This is a summary, written by members of the CITF Secretariat, of:

Rhodes JS, Aumon A, Morin S, Girard M, Larochelle C, Lahav B, Brunet-Ratnasingham E,  Pagliuzza A, Machitto L, Zhang W, Cutler A, Grand’Maison F, Zhou A, Finzi A, Chomont N, Kaufmann DE, Zandee S, Prat A, Wolf G, Moon KR. Gaining Biological Insights through Supervised Data Visualization. medRxiv. January 21, 2024; doi: https://doi.org/10.1101/2023.11.22.568384.

The results and/or conclusions contained in the research do not necessarily reflect the views of all CITF members.

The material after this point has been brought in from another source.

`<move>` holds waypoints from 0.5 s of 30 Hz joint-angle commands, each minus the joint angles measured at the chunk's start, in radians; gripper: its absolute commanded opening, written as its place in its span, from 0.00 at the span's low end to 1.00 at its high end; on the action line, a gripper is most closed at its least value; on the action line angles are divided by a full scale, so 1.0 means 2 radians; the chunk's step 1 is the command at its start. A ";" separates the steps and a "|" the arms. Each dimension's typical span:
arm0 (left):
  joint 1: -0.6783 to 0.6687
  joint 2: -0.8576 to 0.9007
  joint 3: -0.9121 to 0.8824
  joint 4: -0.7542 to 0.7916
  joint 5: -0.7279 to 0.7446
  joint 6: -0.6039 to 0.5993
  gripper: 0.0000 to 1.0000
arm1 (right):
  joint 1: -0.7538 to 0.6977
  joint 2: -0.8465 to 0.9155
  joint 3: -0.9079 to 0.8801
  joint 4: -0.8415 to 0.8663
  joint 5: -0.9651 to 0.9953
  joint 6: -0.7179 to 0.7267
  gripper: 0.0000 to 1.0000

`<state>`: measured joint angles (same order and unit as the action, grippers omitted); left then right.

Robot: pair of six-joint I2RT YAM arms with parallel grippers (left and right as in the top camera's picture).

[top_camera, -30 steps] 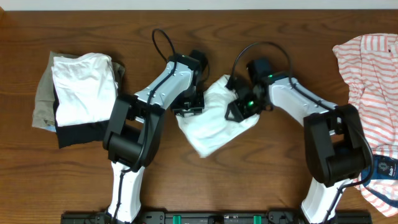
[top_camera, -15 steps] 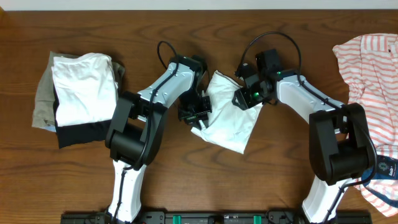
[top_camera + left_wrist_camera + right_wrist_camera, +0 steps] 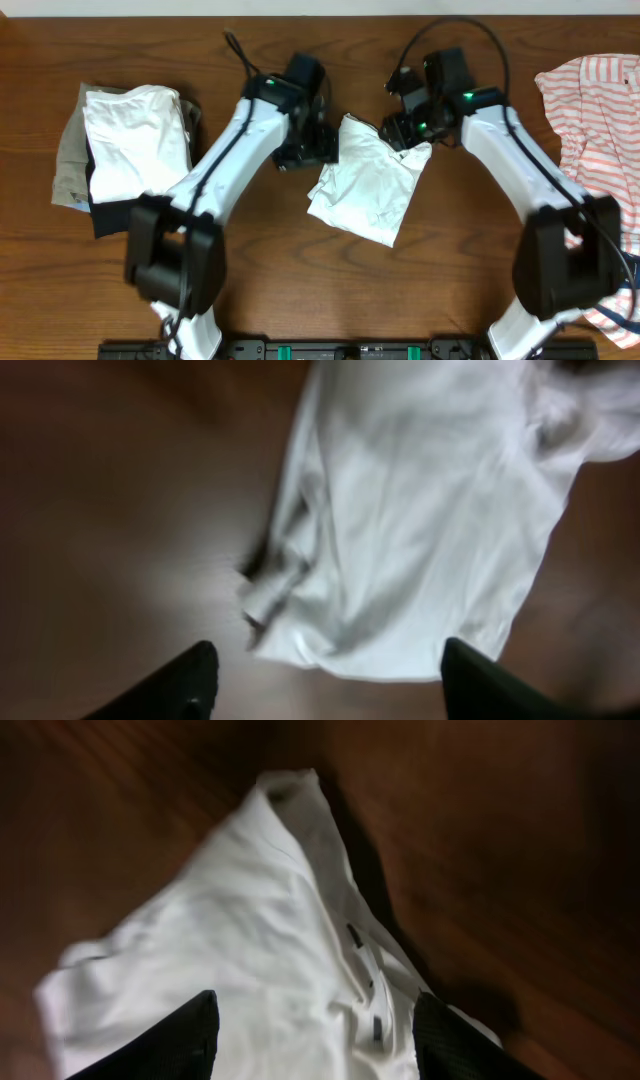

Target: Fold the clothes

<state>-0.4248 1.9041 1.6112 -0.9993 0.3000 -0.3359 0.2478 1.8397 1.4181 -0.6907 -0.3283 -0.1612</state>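
White shirt (image 3: 365, 185) lies crumpled (loosely bunched) on table (image 3: 300, 280).

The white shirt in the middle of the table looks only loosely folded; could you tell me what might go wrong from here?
1. The white shirt lies crooked, with its left edge bunched, so another fold would probably press wrinkles in.
2. The left gripper and right gripper are both open over layered cloth; a pinch might catch only the top layer and pull the fold apart.
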 commanded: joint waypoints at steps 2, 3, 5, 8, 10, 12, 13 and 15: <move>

A CITF-funded study, published in preprint and not yet peer-reviewed, introduced a data visualization method called RF-PHATE, which was able to generate low-dimensional visualizations highlighting relevant data relationships while disregarding extraneous factors. The researchers demonstrated their algorithm’s abilities through case studies of diesel exhaust-exposed lung cells, multiple sclerosis, and COVID-19. This study was led by Dr. Jake S. Rhodes (Brigham Young University) and Dr. Adrien Aumon (Quebec AI Institute and Université de Montréal) in collaboration with Dr. Daniel Kaufmann (Centre hospitalier de l’Université de Montréal).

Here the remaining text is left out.